**** Raw data
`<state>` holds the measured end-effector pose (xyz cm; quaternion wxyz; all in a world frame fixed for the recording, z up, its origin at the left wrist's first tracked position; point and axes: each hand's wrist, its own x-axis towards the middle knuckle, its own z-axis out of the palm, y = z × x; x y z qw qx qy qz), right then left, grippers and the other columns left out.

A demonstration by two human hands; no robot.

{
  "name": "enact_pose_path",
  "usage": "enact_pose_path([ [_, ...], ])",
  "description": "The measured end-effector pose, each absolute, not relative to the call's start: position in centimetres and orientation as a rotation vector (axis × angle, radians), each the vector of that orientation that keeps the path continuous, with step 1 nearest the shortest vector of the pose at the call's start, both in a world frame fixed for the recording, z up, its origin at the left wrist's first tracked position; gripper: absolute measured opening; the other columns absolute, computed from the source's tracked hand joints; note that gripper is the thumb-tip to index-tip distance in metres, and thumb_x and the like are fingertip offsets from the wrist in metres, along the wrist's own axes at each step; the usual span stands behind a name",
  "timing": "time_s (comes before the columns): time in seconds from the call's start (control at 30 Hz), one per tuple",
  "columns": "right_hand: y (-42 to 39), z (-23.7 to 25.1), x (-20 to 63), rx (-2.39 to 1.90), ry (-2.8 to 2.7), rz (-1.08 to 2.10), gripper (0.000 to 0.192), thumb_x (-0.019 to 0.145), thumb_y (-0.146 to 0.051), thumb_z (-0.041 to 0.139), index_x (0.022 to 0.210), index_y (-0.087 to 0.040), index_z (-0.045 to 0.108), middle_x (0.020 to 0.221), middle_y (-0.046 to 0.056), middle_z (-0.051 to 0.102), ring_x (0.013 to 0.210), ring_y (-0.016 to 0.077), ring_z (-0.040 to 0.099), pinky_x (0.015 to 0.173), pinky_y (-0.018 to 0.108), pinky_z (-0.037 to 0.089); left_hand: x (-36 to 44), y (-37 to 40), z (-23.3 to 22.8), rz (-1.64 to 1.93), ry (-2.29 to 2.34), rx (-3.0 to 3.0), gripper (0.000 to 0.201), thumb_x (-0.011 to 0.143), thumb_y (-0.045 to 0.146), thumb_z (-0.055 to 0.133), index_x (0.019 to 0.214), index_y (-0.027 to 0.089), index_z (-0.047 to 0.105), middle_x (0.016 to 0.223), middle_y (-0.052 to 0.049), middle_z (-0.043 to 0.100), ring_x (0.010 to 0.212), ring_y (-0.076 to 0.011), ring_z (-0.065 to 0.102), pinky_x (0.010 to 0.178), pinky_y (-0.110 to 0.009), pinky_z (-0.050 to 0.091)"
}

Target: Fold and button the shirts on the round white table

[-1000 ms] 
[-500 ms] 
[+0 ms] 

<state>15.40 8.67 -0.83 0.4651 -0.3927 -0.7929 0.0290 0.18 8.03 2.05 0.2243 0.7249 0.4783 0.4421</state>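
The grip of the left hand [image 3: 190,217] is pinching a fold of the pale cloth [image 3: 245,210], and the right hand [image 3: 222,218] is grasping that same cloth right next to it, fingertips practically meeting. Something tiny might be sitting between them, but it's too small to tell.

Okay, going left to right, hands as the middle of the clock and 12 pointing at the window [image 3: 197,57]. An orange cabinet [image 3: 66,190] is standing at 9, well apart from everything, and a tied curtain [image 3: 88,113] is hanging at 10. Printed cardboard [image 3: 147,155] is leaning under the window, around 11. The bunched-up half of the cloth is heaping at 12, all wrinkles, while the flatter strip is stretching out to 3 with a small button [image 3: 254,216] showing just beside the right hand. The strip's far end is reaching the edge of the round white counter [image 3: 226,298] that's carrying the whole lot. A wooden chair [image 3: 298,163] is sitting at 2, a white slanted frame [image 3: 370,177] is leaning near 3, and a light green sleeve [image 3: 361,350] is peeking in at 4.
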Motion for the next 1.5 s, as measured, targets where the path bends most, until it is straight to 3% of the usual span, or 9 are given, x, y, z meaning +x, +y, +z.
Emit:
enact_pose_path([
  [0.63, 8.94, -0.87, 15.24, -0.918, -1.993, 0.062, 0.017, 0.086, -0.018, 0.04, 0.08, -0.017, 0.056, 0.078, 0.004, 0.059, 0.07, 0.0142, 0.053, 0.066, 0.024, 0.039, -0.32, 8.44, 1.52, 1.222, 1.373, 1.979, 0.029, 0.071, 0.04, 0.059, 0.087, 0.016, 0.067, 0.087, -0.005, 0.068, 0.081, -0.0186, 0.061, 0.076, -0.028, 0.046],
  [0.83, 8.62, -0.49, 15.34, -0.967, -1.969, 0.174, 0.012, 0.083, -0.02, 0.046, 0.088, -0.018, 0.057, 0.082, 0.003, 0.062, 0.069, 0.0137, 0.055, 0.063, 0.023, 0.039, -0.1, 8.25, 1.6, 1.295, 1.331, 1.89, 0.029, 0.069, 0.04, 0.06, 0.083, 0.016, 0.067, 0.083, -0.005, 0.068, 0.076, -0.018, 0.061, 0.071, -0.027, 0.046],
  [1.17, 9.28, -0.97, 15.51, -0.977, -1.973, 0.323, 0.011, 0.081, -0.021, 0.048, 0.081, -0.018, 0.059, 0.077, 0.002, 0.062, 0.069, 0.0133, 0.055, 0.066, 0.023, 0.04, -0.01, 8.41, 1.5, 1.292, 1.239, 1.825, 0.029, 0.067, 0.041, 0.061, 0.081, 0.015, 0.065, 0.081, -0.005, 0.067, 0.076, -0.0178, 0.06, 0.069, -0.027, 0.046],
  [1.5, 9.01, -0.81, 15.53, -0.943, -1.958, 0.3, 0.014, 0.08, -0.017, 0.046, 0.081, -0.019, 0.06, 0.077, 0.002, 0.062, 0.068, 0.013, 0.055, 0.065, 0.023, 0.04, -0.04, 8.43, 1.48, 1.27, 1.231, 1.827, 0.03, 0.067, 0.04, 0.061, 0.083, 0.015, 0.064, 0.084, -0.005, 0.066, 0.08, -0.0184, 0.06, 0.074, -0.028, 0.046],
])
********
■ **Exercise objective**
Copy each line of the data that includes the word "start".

■ **Exercise result**
  "description": "The measured end-effector pose, each absolute, not relative to the call's start: position in centimetres and orientation as a rotation vector (axis × angle, radians), each the vector of that orientation that keeps the path continuous, with step 1 nearest the shortest vector of the pose at the call's start, both in a world frame fixed for the recording, z up, its origin at the left wrist's first tracked position; gripper: absolute measured opening; the other columns absolute, computed from the source's tracked hand joints; note that gripper is the thumb-tip to index-tip distance in metres, and thumb_x and the like are fingertip offsets from the wrist in metres, along the wrist's own axes at each step; the usual span stands behind a name",
  "timing": "time_s (comes before the columns): time in seconds from the call's start (control at 30 Hz), one per tuple",

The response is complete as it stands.